» DATA EXCERPT
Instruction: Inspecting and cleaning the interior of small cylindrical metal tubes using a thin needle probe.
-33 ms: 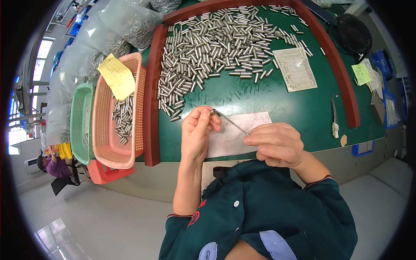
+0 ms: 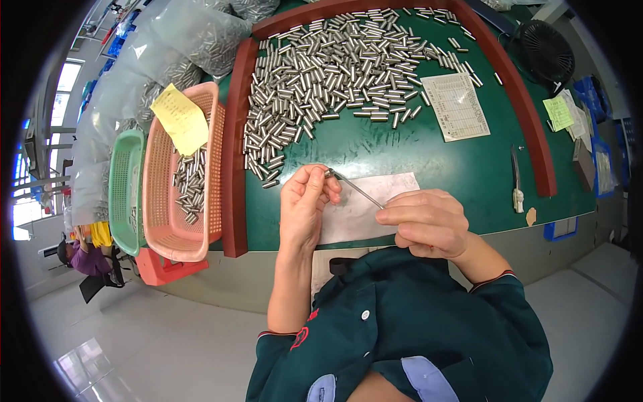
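Between the thumb and fingers of my left hand point(image 2: 305, 201) is a small metal cylinder point(image 2: 329, 173), mostly hidden by the fingertips. My right hand point(image 2: 429, 223) pinches a thin metal rod point(image 2: 362, 192), whose far tip meets the end of that cylinder; I cannot tell whether it goes inside. Both hands are above a white sheet point(image 2: 355, 224) near the table's front edge. Beyond them, a large heap of short shiny metal cylinders point(image 2: 335, 74) is spread over the green tabletop point(image 2: 375, 149).
Dark red rails point(image 2: 236, 154) border the work area. At left stand a pink basket point(image 2: 181, 244) with cylinders and a yellow note point(image 2: 179, 119), a green basket point(image 2: 124, 194) and filled plastic bags point(image 2: 161, 40). A printed card point(image 2: 455, 107), a slender tool point(image 2: 516, 181) and a black fan point(image 2: 546, 53) are at right.
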`<action>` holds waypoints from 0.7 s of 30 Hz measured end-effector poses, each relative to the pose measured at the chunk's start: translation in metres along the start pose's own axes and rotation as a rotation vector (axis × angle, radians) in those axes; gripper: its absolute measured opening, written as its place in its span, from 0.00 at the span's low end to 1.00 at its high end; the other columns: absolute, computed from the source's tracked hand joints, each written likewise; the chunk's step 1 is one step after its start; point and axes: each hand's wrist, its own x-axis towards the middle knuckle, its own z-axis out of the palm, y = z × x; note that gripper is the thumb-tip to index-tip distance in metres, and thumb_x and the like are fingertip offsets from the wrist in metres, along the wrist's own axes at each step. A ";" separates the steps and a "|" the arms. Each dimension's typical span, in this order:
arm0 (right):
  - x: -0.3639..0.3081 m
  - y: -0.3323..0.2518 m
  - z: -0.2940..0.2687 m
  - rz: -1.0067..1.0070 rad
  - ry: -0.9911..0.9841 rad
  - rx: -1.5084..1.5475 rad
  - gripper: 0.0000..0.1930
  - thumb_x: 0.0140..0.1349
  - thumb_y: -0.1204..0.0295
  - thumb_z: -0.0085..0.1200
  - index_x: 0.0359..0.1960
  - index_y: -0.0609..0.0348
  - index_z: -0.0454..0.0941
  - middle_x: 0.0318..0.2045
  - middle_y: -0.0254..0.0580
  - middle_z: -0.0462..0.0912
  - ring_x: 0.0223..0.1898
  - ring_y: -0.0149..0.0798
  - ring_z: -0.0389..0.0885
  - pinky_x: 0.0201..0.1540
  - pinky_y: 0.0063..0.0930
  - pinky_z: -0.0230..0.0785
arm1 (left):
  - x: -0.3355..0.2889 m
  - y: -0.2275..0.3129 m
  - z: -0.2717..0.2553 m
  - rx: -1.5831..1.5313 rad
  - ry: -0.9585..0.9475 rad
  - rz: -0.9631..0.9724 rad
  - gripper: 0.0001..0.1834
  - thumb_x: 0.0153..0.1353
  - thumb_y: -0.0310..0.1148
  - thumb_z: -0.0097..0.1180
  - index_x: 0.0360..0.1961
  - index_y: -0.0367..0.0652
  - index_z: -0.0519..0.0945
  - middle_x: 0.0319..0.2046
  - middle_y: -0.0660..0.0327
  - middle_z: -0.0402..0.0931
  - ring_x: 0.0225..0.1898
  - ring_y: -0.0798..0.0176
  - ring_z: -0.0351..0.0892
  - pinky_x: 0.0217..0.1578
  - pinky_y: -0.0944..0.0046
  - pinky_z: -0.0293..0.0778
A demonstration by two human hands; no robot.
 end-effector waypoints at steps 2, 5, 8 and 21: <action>-0.001 0.001 0.004 0.000 0.046 0.004 0.14 0.49 0.73 0.58 0.36 0.60 0.68 0.32 0.48 0.80 0.26 0.43 0.80 0.26 0.29 0.75 | 0.000 0.000 0.001 0.022 0.012 -0.005 0.10 0.63 0.34 0.46 0.33 0.37 0.72 0.22 0.59 0.73 0.22 0.69 0.69 0.27 0.71 0.67; -0.001 0.001 0.005 -0.003 0.083 0.011 0.17 0.41 0.75 0.64 0.33 0.60 0.71 0.33 0.47 0.80 0.26 0.42 0.80 0.25 0.27 0.74 | 0.000 0.001 0.001 0.026 0.006 0.003 0.10 0.63 0.34 0.46 0.33 0.37 0.72 0.22 0.59 0.73 0.22 0.69 0.69 0.27 0.71 0.67; -0.001 0.000 0.006 -0.005 0.078 0.015 0.17 0.41 0.75 0.64 0.33 0.60 0.71 0.32 0.46 0.80 0.26 0.41 0.80 0.25 0.26 0.74 | -0.001 0.000 0.001 0.025 0.017 0.002 0.10 0.63 0.34 0.46 0.33 0.37 0.72 0.22 0.59 0.73 0.22 0.70 0.69 0.26 0.72 0.67; -0.002 0.001 0.004 -0.016 0.030 -0.099 0.13 0.53 0.72 0.56 0.38 0.60 0.68 0.33 0.46 0.80 0.28 0.42 0.80 0.26 0.29 0.75 | -0.002 -0.003 0.006 0.140 0.057 0.040 0.07 0.60 0.28 0.50 0.32 0.34 0.73 0.21 0.59 0.74 0.21 0.71 0.70 0.24 0.74 0.68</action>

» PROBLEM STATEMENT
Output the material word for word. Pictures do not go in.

» SOLUTION TO THE PROBLEM
Instruction: Inspecting and cleaning the interior of small cylindrical metal tubes using a thin needle probe.
-33 ms: 
+0 ms: 
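Between the thumb and fingers of my left hand point(image 2: 305, 201) is a small metal cylinder point(image 2: 329, 173), mostly hidden by the fingertips. My right hand point(image 2: 429, 223) pinches a thin metal rod point(image 2: 362, 192), whose far tip meets the end of that cylinder; I cannot tell whether it goes inside. Both hands are above a white sheet point(image 2: 355, 224) near the table's front edge. Beyond them, a large heap of short shiny metal cylinders point(image 2: 335, 74) is spread over the green tabletop point(image 2: 375, 149).
Dark red rails point(image 2: 236, 154) border the work area. At left stand a pink basket point(image 2: 181, 244) with cylinders and a yellow note point(image 2: 179, 119), a green basket point(image 2: 124, 194) and filled plastic bags point(image 2: 161, 40). A printed card point(image 2: 455, 107), a slender tool point(image 2: 516, 181) and a black fan point(image 2: 546, 53) are at right.
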`<action>` holds waypoints from 0.7 s of 30 Hz measured end-effector poses, each relative to the pose measured at the chunk's start: translation in metres along the start pose's own axes and rotation as a rotation vector (axis × angle, radians) in those axes; gripper: its absolute measured opening, written as its place in its span, from 0.00 at the span's low end to 1.00 at its high end; the other columns: absolute, computed from the source's tracked hand joints, each written likewise; the chunk's step 1 is one step after its start; point and axes: each hand's wrist, its own x-axis towards the middle knuckle, its own z-axis out of the palm, y = z × x; note that gripper is the thumb-tip to index-tip distance in metres, and thumb_x and the like are fingertip offsets from the wrist in metres, along the wrist's own axes at each step. A ";" separates the steps and a "|" the arms. Each dimension's typical span, in this order:
arm0 (right):
  - x: -0.3639..0.3081 m
  - y: -0.3323..0.2518 m
  - z: -0.2940..0.2687 m
  - rz: -1.0067..1.0070 rad
  - ry: -0.9911..0.9841 rad
  - rx: -1.5084..1.5475 rad
  - gripper: 0.0000..0.1930
  - thumb_x: 0.0140..0.1349
  - thumb_y: -0.1204..0.0295
  - thumb_z: -0.0085..0.1200
  - index_x: 0.0359..0.1960
  - index_y: -0.0609..0.0348
  - index_z: -0.0454..0.0941
  - middle_x: 0.0318..0.2045
  - middle_y: -0.0254..0.0580
  - middle_z: -0.0462..0.0912
  - ring_x: 0.0223..0.1898
  - ring_y: -0.0149..0.0798
  - ring_z: -0.0389..0.0885
  - pinky_x: 0.0201..0.1540
  - pinky_y: 0.0063..0.0930
  - pinky_z: -0.0230..0.0785
arm1 (left):
  - x: -0.3355..0.2889 m
  - y: -0.2275..0.3129 m
  - z: -0.2717..0.2553 m
  - rx: -1.5831..1.5313 rad
  - ry: -0.9585..0.9475 rad
  - rz: -0.9631..0.9724 rad
  - gripper: 0.0001..0.1834
  - thumb_x: 0.0153..0.1353
  - thumb_y: -0.0310..0.1148
  - thumb_z: -0.0097..0.1180
  - index_x: 0.0360..0.1961
  - index_y: -0.0367..0.0652
  - index_z: -0.0519..0.0945
  - middle_x: 0.0319..0.2046
  - middle_y: -0.0660..0.0327
  - middle_z: -0.0402..0.0931
  - ring_x: 0.0225..0.1898
  - ring_y: -0.0798..0.0176
  - ring_z: -0.0351..0.0892
  - pinky_x: 0.0217..0.1578
  - pinky_y: -0.0944..0.0046
  - pinky_z: -0.0293..0.0778
A demonstration by two human hands; no robot.
 end-effector waypoints at steps 2, 5, 8 and 21: <action>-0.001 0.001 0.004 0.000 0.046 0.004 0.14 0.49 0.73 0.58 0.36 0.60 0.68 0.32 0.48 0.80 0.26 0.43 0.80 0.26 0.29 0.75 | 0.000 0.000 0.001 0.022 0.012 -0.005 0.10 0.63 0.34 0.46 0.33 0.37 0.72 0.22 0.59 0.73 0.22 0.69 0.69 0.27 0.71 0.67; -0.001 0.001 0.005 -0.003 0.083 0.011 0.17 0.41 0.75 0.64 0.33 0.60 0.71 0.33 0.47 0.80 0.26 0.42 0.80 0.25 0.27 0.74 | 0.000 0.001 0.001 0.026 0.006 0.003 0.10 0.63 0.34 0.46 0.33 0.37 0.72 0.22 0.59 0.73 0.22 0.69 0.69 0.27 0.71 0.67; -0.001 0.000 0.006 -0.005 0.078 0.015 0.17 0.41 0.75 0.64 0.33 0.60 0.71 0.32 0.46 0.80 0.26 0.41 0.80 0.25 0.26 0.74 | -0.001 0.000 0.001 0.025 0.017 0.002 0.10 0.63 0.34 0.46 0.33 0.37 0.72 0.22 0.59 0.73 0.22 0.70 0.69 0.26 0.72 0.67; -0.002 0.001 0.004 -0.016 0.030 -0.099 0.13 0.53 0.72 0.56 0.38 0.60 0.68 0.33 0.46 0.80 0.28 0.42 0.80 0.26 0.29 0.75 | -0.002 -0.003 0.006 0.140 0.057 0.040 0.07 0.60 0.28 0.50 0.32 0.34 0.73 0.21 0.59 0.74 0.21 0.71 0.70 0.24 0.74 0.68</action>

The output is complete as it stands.